* YOUR ASSIGNMENT *
Every line below from the one containing "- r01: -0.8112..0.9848" through the one containing "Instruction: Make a" must be transcribed exactly. Omit all lines outside that stretch.

* INFORMATION SUPPLIED *
____________
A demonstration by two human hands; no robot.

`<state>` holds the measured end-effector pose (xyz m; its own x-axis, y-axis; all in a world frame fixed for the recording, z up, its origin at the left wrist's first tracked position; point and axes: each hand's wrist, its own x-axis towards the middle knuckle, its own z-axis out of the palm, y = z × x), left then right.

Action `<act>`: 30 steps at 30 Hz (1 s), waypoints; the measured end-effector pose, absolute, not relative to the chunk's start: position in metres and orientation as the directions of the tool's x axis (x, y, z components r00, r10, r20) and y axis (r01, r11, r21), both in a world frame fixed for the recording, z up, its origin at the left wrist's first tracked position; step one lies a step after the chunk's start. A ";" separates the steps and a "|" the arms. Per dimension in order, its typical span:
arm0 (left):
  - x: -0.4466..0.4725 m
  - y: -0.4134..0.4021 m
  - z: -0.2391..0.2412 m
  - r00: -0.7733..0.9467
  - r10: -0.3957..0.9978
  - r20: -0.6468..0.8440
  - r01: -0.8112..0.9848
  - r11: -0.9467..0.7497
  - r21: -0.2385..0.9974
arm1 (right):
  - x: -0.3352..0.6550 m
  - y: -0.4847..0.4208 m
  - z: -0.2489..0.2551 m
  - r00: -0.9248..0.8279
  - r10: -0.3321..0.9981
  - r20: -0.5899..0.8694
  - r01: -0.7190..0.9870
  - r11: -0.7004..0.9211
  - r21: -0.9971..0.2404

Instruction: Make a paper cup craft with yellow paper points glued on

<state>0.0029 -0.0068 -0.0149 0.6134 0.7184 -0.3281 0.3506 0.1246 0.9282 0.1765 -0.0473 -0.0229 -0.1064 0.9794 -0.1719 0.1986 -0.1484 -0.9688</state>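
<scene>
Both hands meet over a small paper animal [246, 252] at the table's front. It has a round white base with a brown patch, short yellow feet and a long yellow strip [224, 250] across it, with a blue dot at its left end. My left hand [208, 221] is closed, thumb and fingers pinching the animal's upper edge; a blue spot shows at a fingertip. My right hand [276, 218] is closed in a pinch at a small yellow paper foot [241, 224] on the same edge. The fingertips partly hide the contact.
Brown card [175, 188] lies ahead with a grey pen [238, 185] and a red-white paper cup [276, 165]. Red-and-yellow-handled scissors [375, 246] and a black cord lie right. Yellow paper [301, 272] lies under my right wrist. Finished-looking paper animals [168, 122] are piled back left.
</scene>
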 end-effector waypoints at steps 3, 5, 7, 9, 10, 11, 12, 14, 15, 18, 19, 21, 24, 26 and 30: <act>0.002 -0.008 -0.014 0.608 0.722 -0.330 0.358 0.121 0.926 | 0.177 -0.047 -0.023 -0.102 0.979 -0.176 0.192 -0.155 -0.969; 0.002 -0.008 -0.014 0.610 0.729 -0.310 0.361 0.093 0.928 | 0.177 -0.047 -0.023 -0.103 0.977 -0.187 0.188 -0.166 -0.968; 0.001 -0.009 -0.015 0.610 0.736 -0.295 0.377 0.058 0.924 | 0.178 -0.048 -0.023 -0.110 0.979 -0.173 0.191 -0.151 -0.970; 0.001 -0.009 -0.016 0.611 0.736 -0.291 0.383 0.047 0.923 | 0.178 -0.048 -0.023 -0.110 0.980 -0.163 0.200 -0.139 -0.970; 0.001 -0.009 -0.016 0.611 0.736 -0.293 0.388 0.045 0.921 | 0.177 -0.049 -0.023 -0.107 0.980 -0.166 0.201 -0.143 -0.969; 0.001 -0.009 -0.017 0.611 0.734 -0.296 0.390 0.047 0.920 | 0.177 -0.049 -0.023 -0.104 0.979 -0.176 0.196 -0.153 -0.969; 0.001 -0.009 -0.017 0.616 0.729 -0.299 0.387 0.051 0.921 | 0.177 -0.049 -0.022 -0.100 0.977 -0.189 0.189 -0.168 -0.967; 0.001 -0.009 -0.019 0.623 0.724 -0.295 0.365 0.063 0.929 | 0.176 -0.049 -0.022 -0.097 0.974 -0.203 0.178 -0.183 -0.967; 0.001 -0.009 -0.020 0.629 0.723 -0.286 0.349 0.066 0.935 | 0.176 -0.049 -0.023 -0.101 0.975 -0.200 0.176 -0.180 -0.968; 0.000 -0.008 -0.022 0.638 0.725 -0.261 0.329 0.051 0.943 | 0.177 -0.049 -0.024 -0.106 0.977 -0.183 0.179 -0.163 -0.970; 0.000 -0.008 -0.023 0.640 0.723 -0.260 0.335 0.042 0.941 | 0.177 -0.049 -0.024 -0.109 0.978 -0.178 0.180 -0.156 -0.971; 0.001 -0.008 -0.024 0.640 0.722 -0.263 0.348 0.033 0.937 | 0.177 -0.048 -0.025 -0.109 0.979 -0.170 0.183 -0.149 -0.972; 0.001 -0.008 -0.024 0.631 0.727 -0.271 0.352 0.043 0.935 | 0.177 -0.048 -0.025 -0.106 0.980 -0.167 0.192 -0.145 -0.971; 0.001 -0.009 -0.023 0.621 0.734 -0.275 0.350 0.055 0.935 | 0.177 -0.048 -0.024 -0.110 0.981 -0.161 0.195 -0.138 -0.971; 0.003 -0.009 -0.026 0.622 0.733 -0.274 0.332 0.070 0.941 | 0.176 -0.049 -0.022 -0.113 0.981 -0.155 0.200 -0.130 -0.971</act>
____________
* FINISHED TASK *
  - r01: -0.8112..0.9848
  - r11: -0.9467..0.7497
  - r21: -0.2385..0.9974
arm1 (right):
  - x: -0.3352..0.6550 m
  - y: -0.4847..0.4208 m
  - z: -0.2489..0.2551 m
  - r00: -0.9248..0.8279
  - r10: -0.3321..0.9981
  - r20: -0.5899..0.8694
  - r01: -0.7190..0.9870
  - r11: -0.7004..0.9211
  - r21: -0.9971..0.2404

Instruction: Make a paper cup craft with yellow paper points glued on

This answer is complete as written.